The U.S. Economy
Amid the tumultuous political landscape, it seems unreasonable to expect the combination of political uncertainty and financial market calm to last in perpetuity. We feel it is important for investors to prepare for potentially attractive investment opportunities that may arise when volatility eventually returns.
Earlier this year, market participants became optimistic on expectations that pro-growth reforms would soon be implemented, given the post-election Republican victory for control of the Federal government. However, the prospects for those pro-growth reforms are facing challenges. Thus far, much of the progress has been through improving the regulatory burden via the executive branch, as these changes are easier for President Trump’s administration to implement versus going through Congress.
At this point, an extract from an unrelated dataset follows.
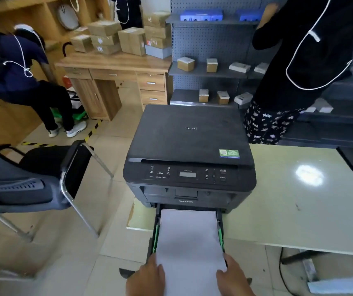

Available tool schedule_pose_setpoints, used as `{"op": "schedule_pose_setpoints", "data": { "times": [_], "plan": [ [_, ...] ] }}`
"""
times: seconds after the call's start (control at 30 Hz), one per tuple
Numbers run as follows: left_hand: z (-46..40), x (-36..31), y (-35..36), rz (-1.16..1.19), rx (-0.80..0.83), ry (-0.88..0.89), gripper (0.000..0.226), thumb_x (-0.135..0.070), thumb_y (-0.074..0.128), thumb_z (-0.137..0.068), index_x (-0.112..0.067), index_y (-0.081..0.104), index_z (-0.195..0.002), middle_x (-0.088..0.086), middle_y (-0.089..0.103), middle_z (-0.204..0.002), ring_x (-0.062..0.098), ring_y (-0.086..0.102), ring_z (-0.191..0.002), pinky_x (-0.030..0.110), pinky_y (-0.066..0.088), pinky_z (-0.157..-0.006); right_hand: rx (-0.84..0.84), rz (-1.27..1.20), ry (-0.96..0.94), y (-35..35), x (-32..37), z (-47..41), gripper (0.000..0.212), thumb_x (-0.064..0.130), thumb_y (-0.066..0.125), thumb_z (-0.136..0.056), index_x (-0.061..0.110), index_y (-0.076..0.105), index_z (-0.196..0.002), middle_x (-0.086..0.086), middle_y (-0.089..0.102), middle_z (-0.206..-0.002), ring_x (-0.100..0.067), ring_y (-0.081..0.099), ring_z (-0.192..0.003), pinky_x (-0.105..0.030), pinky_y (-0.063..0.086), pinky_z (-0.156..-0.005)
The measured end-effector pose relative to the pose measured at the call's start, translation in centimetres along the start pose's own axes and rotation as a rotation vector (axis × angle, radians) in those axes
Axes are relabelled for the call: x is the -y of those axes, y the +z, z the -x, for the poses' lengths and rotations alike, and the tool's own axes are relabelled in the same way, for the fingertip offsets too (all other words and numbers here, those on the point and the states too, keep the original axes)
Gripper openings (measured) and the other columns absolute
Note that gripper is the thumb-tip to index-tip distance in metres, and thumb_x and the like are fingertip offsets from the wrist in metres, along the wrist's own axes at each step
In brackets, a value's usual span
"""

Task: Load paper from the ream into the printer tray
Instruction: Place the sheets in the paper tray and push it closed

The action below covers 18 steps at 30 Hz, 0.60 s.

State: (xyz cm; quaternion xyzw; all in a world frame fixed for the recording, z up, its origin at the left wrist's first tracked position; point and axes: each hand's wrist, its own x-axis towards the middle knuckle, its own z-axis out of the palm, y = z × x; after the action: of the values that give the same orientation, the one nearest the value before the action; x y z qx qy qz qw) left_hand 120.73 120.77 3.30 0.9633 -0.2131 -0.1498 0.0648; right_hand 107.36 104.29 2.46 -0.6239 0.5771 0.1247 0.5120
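A black printer (189, 150) stands at the left end of a pale table (299, 199). Its paper tray (157, 229) is pulled out toward me, with green guides along both sides. A stack of white paper (189, 240) lies in the tray and reaches past its near end. My left hand (146, 278) grips the stack's near left corner. On the near right corner, my right hand (234, 276) holds the same stack. The ream itself is not in view.
A black office chair (32, 182) stands left of the table. One person in black stands behind the table at the right by grey shelves (209, 71) of small boxes. Another person bends over at the far left near a wooden desk (115, 75).
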Motion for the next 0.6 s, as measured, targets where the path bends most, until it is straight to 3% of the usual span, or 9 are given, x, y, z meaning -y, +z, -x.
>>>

In the meantime, market optimism and reform expectations appear to be resetting. For example, small-cap stocks, boosted by the prospects for corporate tax reform, had outperformed large-cap names considerably post-election. As political realities and difficulties began to stall progress, their outperformance receded and they have now fallen back to parity. We still acknowledge the potential upside should Republican leadership succeed in implementing some pro-growth reforms, but we remain firmly of the view that any upside scenario would be within the post-Global Financial Crisis range of GDP growth.
Within the context of this outlook, we see the U.S. as steady and continuing to advance later cycle. While we see few signs of excess that indicate that a sustained bear market is lurking around the corner, there are a number of developing risks that must be monitored closely. Chief among them is the combination of complacency and elevated valuations.
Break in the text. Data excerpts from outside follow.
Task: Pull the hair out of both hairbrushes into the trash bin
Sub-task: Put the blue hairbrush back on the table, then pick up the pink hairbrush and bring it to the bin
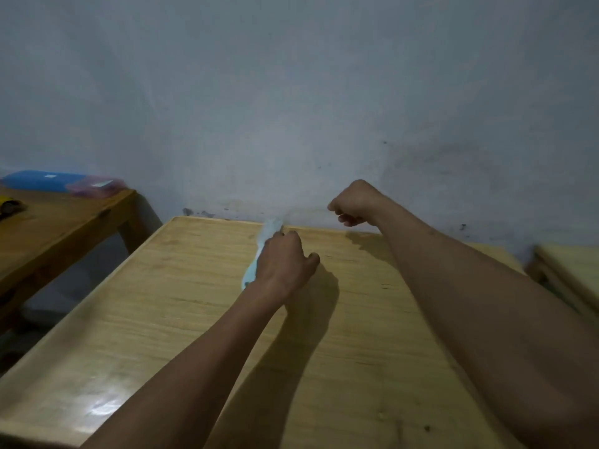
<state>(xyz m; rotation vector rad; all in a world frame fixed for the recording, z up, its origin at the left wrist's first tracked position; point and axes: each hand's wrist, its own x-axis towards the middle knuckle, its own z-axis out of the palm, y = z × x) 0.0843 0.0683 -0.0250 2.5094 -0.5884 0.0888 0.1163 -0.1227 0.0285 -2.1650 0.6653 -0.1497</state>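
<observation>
Light wooden table (162,319) lies bare around both arms; grey wall (291,108) blocks its far edge

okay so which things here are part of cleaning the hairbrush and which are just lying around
Job: pale blue hairbrush, left hand gripping it, right hand closed and raised. No bin or second brush in view.

Lying about: blue case, pink case, yellow object on the side table.

pale blue hairbrush (269,233); light wood-grain table (181,306); grey-white wall (291,92) with dark smudges; bright blue box (39,180).
</observation>
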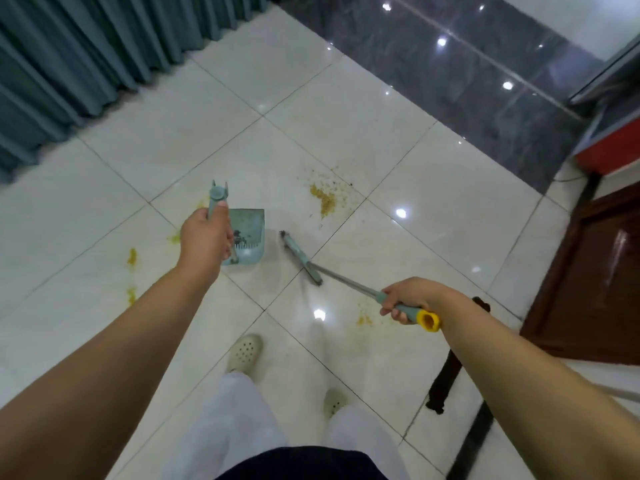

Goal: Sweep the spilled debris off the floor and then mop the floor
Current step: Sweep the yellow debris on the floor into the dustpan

Although there have been moments of increasing volatility, for example, when North Korea stirs up fears of conflict, volatility by many traditional measures still remains near historic lows. The resiliency with which markets shake off seemingly bad news suggests that investors may be becoming increasingly insensitive to risk.
Furthermore, U.S. equity markets remain near all-time highs. While there have been some improvements to the economic outlook - consumption remains steady, investment levels are marginally improving, and exporters are benefiting from recent weakness in the U.S. dollar - current elevated valuations in domestic financial markets provide little support in the event of a market pullback.
The combination of risk insensitivity and elevated valuations may persist for some time, but it may also come to a volatile conclusion as the unpleasant adjustments often have catalysts that are obvious in hindsight but less clear in real-time. Therefore, it is important to continuously assess developing risks and warning signs to avoid being lulled into a false sense of complacency.
This is particularly key as the bull market moves along in its ninth year. For these reasons, we believe it is important for investors to have proper expectations in this environment, especially considering that elevated starting valuations suggest lower long-run returns.
The Global Economy
Despite an increasingly later-cycle U.S. economy, we see mounting evidence that a global, synchronized expansion is ongoing. According to the Organization for Economic Cooperation and Development (OECD), all 45 OECD countries are on track to grow this year. It is the first time all are growing since 2007, and we see several macroeconomic factors aiding the outlook.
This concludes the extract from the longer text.